Tilda offered him a hand up—she’d finished her task and only needed to get to safety now. Tucker groaned and lurched to his feet, scanning the phosphorescent crowd.
He saw the face he was looking for—the familiar one, the one that broke his heart. Saw five more, in fact, and gave a faint moan. “Go, Tilda,” he said, thinking about how young she was and how letting Conklin have his way would be unthinkable. He turned away from her and stumbled back toward the silverwork. As he walked, he grabbed the pocket full of rags Rae had given him and started mopping at the mess at the back of his head, staining one at a time.
“Tucker, come on!” Rae yanked at the wire from the spool on the ground, and Tucker wandered to the center of the next figure, wiping blood off his head as fast as he could. He shoved the wet rags back in his pocket and grabbed the spools, standing up and giving her some slack to work with.
“Rae, you might not have time—”
“I’ll have time,” she said grimly. “He’s coming from this direction. We are almost done.” She began her frantic sprint, and Tucker watched as the ghosts tested the boundaries of the trap.
He’d expected the wire to keep the spirits out of the finished pentagram—but what was happening was even better. The ghosts near the open leg of the figure were pushing their hands against what was going to be the border and stopping, as though thwarted by invisible walls.
“How’s that working?” Rae asked after a brief glance up.
“The kids—your witchy kids—must have had a solid idea of what we were making here. They saw it as re
al. You’ll have to tell them how awesome they are when you get into the van with them.”
“Tilda!” Rae called.
“Running now!” Tilda called back. She was almost at the minivan. The ghosts had parted for her and didn’t seem to begrudge her leaving, thank God. No, they were saving all their venom for Tucker and Rae.
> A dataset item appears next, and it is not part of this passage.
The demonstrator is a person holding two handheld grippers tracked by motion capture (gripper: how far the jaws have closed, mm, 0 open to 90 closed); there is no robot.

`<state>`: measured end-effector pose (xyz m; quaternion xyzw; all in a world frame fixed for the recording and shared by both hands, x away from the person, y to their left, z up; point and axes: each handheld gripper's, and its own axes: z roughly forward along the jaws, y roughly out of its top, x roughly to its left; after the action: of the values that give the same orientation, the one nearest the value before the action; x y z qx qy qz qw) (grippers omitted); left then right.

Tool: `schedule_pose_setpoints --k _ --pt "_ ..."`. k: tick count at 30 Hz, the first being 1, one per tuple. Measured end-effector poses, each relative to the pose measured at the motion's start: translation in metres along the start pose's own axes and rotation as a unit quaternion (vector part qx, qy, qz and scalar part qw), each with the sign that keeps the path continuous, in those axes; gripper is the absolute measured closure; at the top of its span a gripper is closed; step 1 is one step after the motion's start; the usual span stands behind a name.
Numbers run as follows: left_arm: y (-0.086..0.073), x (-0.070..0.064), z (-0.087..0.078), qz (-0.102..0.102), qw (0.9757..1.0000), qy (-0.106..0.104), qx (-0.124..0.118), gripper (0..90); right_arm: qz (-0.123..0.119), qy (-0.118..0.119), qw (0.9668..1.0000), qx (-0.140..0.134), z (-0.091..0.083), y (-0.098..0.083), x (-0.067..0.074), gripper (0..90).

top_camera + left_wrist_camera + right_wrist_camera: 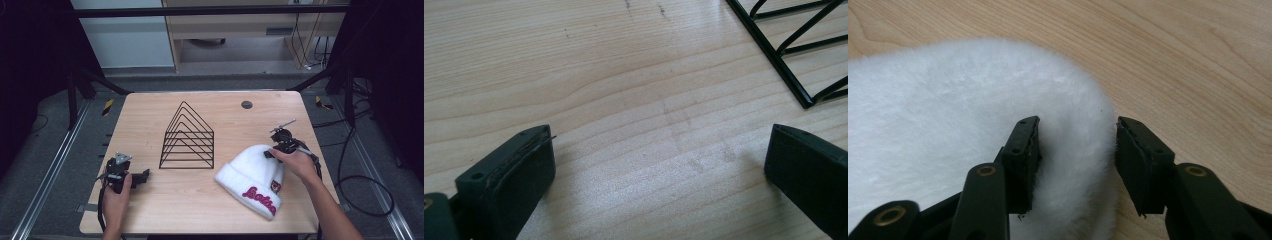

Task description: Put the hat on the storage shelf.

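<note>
A white fluffy beanie [252, 177] with red lettering on its cuff lies at the front right of the wooden table [145, 115]. My right gripper [270, 152] is at the hat's far rounded end. In the right gripper view its jaws stand apart and straddle the edge of the beanie [948, 115], with white fabric bulging between them at the right gripper [1077, 145]. A black wire rack [187, 140] stands at the table's middle. My left gripper [142, 176] rests low at the front left, open [659, 160] over bare wood, a corner of the rack [794, 55] ahead of it.
A dark round grommet [246, 104] sits in the tabletop at the back right. Cables [360, 185] trail on the floor to the right of the table. Bare wood lies between the rack and the front edge.
</note>
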<state>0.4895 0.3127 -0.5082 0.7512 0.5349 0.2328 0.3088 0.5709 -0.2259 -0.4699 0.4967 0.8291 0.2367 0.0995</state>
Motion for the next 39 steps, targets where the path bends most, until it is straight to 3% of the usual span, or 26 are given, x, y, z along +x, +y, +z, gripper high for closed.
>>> schedule_pose_setpoints --k 6,11,22,24,28,29,31,32,33,34,36,37,38,39 --pt "0.0 0.0 0.0 0.0 1.0 0.0 0.0 0.0 0.008 0.002 1.0 0.005 0.003 -0.002 0.002 58.0" --pt "0.0 0.0 0.0 0.0 1.0 0.0 0.0 0.0 -0.002 0.008 0.9999 0.006 0.004 -0.002 0.003 69.4" --pt "0.0 0.0 0.0 0.0 1.0 0.0 0.0 0.0 -0.015 0.016 0.9998 0.004 0.003 -0.003 0.004 79.9" --pt "0.0 0.0 0.0 0.0 1.0 0.0 0.0 0.0 -0.024 0.012 0.9996 -0.004 -0.001 -0.004 0.005 81.4" --pt "0.0 0.0 0.0 0.0 1.0 0.0 0.0 0.0 -0.05 -0.003 0.9977 -0.045 -0.02 -0.005 0.013 82.9" --pt "0.0 0.0 0.0 0.0 1.0 0.0 0.001 0.0 -0.072 -0.009 0.9942 -0.079 -0.036 -0.006 0.021 83.6" --pt "0.0 0.0 0.0 0.0 1.0 0.0 0.001 0.0 -0.079 -0.012 0.9927 -0.09 -0.042 -0.007 0.025 83.6" --pt "0.0 0.0 0.0 0.0 1.0 0.0 0.001 0.0 -0.098 -0.02 0.988 -0.118 -0.058 -0.011 0.037 83.8" --pt "0.0 0.0 0.0 0.0 1.0 0.0 0.001 0.0 -0.098 -0.02 0.988 -0.118 -0.058 -0.011 0.037 83.8" --pt "0.0 0.0 0.0 0.0 1.0 0.0 0.001 0.0 -0.12 -0.028 0.9825 -0.14 -0.072 -0.014 0.049 83.9" --pt "0.0 0.0 0.0 0.0 1.0 0.0 0.001 0.0 -0.137 -0.03 0.9775 -0.157 -0.085 -0.016 0.06 84.0" --pt "0.0 0.0 0.0 0.0 1.0 0.0 0.001 0.0 -0.137 -0.03 0.9775 -0.157 -0.085 -0.016 0.06 84.0" --pt "0.0 0.0 0.0 0.0 1.0 0.0 0.001 0.0 -0.157 -0.034 0.971 -0.177 -0.098 -0.018 0.071 84.1" --pt "0.0 0.0 0.0 -0.001 1.0 0.0 0.001 0.0 -0.157 -0.034 0.971 -0.177 -0.098 -0.018 0.071 84.1"
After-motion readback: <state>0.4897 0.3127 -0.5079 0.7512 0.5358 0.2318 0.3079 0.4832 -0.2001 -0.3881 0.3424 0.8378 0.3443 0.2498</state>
“Send Angel back,” Rae called. “And get that thing the hell away from here! Take the kids home—not to the mansion, you hear me? Keys in the car!”
“Call me,” Tilda shouted, and then she opened the driver’s door and hopped in. Angel came sprinting out from the other side, heading toward Tucker and Rae.
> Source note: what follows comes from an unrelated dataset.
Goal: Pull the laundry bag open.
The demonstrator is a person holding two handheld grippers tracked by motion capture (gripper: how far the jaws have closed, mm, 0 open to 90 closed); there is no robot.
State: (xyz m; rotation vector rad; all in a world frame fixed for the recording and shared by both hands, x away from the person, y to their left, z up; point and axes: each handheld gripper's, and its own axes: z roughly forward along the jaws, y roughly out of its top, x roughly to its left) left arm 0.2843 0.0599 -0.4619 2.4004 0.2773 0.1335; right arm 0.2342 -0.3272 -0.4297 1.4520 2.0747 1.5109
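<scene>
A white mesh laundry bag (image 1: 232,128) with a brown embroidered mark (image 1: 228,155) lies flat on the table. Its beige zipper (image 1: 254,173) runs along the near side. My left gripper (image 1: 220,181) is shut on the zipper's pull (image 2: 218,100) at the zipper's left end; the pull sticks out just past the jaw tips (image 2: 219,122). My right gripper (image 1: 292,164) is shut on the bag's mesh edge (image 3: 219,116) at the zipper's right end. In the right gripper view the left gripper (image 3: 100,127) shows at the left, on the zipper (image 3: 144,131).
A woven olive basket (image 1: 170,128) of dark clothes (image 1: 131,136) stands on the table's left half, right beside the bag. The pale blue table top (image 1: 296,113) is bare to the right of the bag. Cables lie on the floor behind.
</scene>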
“What in the hell!” Tucker demanded. Rae should be in that car! “What are you—”
“I can take care of myself, Tucker. She’ll get them to our house. They’ll be safe there.”
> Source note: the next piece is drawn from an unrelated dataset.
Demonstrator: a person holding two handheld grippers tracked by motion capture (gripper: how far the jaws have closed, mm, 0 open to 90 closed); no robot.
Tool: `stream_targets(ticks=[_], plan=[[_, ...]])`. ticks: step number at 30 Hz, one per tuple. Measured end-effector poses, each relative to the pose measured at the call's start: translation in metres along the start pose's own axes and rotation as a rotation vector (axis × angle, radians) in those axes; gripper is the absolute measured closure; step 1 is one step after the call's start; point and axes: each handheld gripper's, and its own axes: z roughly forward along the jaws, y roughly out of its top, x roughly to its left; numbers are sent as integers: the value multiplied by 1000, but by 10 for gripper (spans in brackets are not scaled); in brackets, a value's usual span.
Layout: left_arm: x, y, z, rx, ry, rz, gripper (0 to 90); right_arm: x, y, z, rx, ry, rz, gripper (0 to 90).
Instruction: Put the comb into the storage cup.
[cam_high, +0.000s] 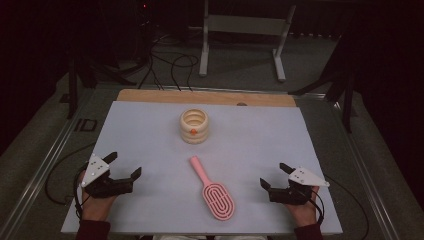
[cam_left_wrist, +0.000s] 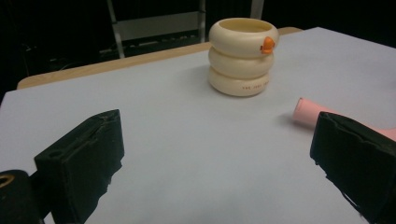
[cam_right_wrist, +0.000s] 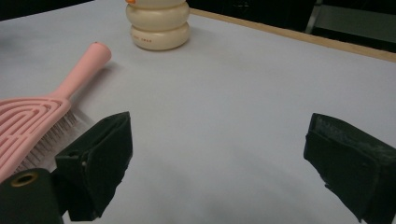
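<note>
left gripper (cam_high: 123, 165): resting low on the table's near-left area, held by a hand (cam_high: 95, 205); jaws spread wide with nothing between them; bare white surface in the gap in the left gripper view

right gripper (cam_high: 273, 175): resting low on the near-right area, held by the other hand (cam_high: 304, 210); jaws spread wide, holding nothing; bare white surface between them in the right gripper view

pink hairbrush (cam_high: 214, 191): lies flat between the two grippers, apart from both; handle tip points away from the person toward the holder; in the right gripper view the bristled head sits just beyond the left-hand jaw, bristles facing down onto the sheet; in the left gripper view the handle end pokes out just past the right-hand jaw; not between either pair of jaws

cream ringed holder (cam_high: 194, 125): upright, three stacked rings, open top, small orange spot on the upper ring; ahead of both jaw pairs, well beyond the brush handle tip; not touching the brush

white sheet (cam_high: 260, 135): covers the tabletop under everything; wooden edge shows along the far side
</note>
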Motion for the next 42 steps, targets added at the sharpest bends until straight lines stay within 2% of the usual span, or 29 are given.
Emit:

But what if Conklin wins? What if their father takes this vicious spirit to the place he loves most?
He didn’t say it. He didn’t even want the thought out there.
There was only one thing to do—one thing he could say to do, think to do, make happen.
They had to win.
“Tucker! Tucker, we’re here. You can’t ignore us. We’re here!”
It was the first time their voices coalesced, and Tucker looked up to the familiar ghosts and muttered, “Oh hell.”
Damien looked back at him, his eyes filled with rage.
“Tucker!” Rae snapped, yanking at the wire. “Stay with me here.” She paused. “Are you passing out on me?”
“Yes and no,” Tucker mumbled. His head ached, his wrist was on fire, his words were raspy, spoken through a raw throat, but he would have endured all of that a million times over rather than see the bitter recrimination in Damien’s eyes. “I’m sorry,” he said to the apparition. “Damie, I didn’t mean to. You just… you wanted me, and I’d been waiting so long!”
“Oh God.” Rae started running that last goddamned part of the circle, and Tucker turned his body, trying to stay in the now, trying to stay with her, to protect her and the kids, but Damien was—
“Tucker, you killed me! You didn’t do your fucking job, man. I wanted a kiss, and you let me get shot!”